Goal of the exercise>
Give the data again in full. Keep every line the same.

Supplied data>
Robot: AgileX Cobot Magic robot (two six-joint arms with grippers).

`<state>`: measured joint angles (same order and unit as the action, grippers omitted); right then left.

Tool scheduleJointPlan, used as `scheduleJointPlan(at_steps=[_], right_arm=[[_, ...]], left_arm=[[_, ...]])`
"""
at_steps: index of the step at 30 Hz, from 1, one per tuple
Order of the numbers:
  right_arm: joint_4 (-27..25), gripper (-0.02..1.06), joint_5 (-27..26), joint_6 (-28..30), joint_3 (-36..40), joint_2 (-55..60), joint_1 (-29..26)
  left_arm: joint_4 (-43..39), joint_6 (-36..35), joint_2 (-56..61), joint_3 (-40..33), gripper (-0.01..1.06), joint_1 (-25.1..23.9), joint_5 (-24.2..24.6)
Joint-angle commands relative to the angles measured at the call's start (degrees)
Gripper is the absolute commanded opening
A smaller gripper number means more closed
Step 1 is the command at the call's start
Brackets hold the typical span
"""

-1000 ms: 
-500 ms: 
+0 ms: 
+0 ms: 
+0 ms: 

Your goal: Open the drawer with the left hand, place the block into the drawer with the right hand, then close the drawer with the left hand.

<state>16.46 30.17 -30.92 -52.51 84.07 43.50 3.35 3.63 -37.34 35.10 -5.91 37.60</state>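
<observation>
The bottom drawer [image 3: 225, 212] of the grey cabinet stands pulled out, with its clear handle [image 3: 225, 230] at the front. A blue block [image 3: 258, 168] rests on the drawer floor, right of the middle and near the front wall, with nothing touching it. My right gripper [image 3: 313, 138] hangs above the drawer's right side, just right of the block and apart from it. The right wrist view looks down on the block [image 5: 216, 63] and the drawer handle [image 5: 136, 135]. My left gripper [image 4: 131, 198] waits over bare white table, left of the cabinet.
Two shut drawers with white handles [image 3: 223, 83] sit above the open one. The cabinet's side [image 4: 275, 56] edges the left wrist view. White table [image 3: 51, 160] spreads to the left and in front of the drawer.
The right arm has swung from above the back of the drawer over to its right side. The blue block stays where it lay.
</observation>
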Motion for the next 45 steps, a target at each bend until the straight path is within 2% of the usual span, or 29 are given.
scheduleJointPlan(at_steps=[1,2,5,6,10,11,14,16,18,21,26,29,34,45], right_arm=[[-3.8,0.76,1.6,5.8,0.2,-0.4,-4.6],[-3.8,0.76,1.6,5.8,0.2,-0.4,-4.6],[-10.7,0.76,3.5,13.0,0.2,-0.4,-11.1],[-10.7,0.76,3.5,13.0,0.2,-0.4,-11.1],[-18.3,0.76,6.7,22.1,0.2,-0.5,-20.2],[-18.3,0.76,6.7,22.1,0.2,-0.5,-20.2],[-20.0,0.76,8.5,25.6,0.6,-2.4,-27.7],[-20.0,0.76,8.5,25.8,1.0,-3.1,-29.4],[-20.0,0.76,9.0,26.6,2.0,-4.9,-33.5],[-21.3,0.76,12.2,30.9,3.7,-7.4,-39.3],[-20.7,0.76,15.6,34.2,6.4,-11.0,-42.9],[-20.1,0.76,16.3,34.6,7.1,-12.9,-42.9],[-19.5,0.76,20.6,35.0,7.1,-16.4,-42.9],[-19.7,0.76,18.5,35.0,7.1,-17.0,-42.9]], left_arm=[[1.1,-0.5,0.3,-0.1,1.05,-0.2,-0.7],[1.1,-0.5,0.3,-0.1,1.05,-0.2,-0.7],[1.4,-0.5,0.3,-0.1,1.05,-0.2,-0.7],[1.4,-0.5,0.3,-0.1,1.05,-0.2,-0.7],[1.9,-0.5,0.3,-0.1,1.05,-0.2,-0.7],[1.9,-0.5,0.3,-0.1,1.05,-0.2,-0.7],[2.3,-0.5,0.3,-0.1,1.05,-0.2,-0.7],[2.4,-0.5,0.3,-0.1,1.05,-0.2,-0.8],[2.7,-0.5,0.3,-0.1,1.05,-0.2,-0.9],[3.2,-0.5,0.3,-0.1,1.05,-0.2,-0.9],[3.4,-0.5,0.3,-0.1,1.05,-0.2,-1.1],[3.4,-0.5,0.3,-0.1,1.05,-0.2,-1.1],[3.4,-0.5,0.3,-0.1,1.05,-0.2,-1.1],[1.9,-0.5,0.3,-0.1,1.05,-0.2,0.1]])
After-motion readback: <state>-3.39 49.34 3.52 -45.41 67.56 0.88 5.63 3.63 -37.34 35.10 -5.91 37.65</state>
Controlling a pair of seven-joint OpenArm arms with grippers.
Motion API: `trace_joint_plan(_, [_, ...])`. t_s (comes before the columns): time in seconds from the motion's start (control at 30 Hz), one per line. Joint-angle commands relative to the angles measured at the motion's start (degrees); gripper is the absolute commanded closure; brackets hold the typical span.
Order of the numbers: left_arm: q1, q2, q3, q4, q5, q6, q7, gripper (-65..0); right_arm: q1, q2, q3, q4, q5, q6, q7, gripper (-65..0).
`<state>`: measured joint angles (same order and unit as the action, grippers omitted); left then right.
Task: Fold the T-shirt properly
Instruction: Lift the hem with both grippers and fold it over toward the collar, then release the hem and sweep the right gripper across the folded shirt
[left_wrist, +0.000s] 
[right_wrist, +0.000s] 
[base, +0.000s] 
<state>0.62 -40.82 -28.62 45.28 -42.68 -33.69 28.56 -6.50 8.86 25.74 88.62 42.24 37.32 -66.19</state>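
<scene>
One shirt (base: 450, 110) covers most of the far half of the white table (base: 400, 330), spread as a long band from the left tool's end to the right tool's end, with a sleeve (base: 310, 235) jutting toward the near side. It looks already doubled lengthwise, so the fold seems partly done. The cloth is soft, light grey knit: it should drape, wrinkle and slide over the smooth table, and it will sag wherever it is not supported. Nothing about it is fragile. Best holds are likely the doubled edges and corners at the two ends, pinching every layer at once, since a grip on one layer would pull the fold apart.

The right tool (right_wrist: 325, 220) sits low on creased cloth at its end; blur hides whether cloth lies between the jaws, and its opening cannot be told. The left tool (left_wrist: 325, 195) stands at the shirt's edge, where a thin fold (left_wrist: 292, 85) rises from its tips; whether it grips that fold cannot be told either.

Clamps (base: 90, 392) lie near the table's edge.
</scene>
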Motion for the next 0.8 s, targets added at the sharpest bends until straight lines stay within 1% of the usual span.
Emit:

Written reply>
Robot: AgileX Cobot Magic robot (two six-joint arms with grippers).

`<state>`: measured joint angles (same order and unit as the action, grippers omitted); right then left.

Tool scheduleJointPlan, used as `scheduleJointPlan(at_steps=[_], right_arm=[[_, ...]], left_arm=[[_, ...]])`
"""
at_steps: index of the step at 30 Hz, from 1, one per tuple
Order of the numbers:
  right_arm: joint_4 (-27..25), gripper (-0.02..1.06), joint_5 (-27..26), joint_6 (-28..30), joint_3 (-36..40), joint_2 (-55..60), joint_1 (-29..26)
  left_arm: joint_4 (-43..39), joint_6 (-36..35), joint_2 (-56..61), joint_3 (-40..33), gripper (-0.01..1.06), joint_1 (-25.1..23.9), joint_5 (-24.2..24.6)
Joint-angle commands relative to the angles measured at the call's start (degrees)
Gripper is the absolute commanded opening
A smaller gripper number means more closed
Step 1 is the command at the call's start
Brackets hold the typical span
"""

-1000 ms: 
-500 ms: 
+0 ms: 
+0 ms: 
+0 ms: 

Your goal: Open the drawer with the left hand, place the block into the drawer with the right hand, then close the drawer with the left hand.

<state>16.46 30.17 -30.92 -52.51 84.07 43.50 3.35 3.63 -37.34 35.10 -5.91 37.60</state>
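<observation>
The bottom drawer [image 3: 225, 212] of the grey cabinet stands pulled out, with its clear handle [image 3: 225, 230] at the front. A blue block [image 3: 258, 168] rests on the drawer floor, right of the middle and near the front wall, with nothing touching it. My right gripper [image 3: 313, 138] hangs above the drawer's right side, just right of the block and apart from it. The right wrist view looks down on the block [image 5: 216, 63] and the drawer handle [image 5: 136, 135]. My left gripper [image 4: 131, 198] waits over bare white table, left of the cabinet.
Two shut drawers with white handles [image 3: 223, 83] sit above the open one. The cabinet's side [image 4: 275, 56] edges the left wrist view. White table [image 3: 51, 160] spreads to the left and in front of the drawer.
The right arm has swung from above the back of the drawer over to its right side. The blue block stays where it lay.
</observation>
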Motion for the next 45 steps, a target at each bend until the straight path is within 2% of the usual span, or 29 are given.
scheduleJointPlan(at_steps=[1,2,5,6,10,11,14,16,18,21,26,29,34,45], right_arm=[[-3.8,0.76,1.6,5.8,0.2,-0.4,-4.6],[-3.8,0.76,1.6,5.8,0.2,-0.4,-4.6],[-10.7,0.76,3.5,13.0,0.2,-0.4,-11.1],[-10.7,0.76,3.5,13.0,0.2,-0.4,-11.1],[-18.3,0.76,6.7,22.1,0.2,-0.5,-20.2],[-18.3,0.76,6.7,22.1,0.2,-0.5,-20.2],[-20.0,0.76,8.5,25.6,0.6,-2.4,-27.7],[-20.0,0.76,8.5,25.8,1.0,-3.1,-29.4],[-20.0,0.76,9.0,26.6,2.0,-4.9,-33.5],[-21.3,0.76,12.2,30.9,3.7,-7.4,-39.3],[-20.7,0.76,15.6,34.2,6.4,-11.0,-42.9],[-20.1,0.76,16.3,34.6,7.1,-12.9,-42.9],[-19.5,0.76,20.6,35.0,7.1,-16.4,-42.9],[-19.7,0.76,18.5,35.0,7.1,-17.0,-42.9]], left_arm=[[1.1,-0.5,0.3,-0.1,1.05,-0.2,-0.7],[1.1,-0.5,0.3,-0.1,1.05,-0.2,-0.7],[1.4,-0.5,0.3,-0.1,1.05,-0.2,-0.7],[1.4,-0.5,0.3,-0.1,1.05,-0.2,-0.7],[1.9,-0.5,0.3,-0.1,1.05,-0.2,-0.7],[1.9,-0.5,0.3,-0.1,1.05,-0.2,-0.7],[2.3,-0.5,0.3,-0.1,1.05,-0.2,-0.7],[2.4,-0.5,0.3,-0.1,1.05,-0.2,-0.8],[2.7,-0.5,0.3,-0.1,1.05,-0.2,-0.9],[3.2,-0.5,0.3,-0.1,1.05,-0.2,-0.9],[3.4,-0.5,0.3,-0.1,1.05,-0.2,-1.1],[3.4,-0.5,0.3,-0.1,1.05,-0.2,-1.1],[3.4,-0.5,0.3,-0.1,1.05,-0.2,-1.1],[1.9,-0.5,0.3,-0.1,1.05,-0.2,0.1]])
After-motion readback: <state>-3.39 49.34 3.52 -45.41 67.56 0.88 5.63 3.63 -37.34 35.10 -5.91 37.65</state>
Controlling a pair of seven-joint OpenArm arms with grippers.
Motion API: `trace_joint_plan(_, [_, ...])`. t_s (comes before the columns): time in seconds from the motion's start (control at 30 Hz), one per line. Joint-angle commands relative to the angles measured at the motion's start (degrees); gripper is the absolute commanded closure; brackets hold the typical span.
Order of the numbers: left_arm: q1, q2, q3, q4, q5, q6, q7, gripper (-65..0); right_arm: q1, q2, q3, q4, q5, q6, q7, gripper (-65..0).
`<state>`: measured joint angles (same order and unit as the action, grippers omitted); left then right.
Task: Fold the T-shirt properly
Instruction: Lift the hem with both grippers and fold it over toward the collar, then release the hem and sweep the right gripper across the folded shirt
[left_wrist, +0.000s] 
[right_wrist, +0.000s] 
[base, +0.000s] 
<state>0.62 -40.82 -28.62 45.28 -42.68 -33.69 28.56 -6.50 8.86 25.74 88.62 42.24 37.32 -66.19</state>
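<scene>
One shirt (base: 450, 110) covers most of the far half of the white table (base: 400, 330), spread as a long band from the left tool's end to the right tool's end, with a sleeve (base: 310, 235) jutting toward the near side. It looks already doubled lengthwise, so the fold seems partly done. The cloth is soft, light grey knit: it should drape, wrinkle and slide over the smooth table, and it will sag wherever it is not supported. Nothing about it is fragile. Best holds are likely the doubled edges and corners at the two ends, pinching every layer at once, since a grip on one layer would pull the fold apart.

The right tool (right_wrist: 325, 220) sits low on creased cloth at its end; blur hides whether cloth lies between the jaws, and its opening cannot be told. The left tool (left_wrist: 325, 195) stands at the shirt's edge, where a thin fold (left_wrist: 292, 85) rises from its tips; whether it grips that fold cannot be told either.

Clamps (base: 90, 392) lie near the table's edge.
</scene>
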Motion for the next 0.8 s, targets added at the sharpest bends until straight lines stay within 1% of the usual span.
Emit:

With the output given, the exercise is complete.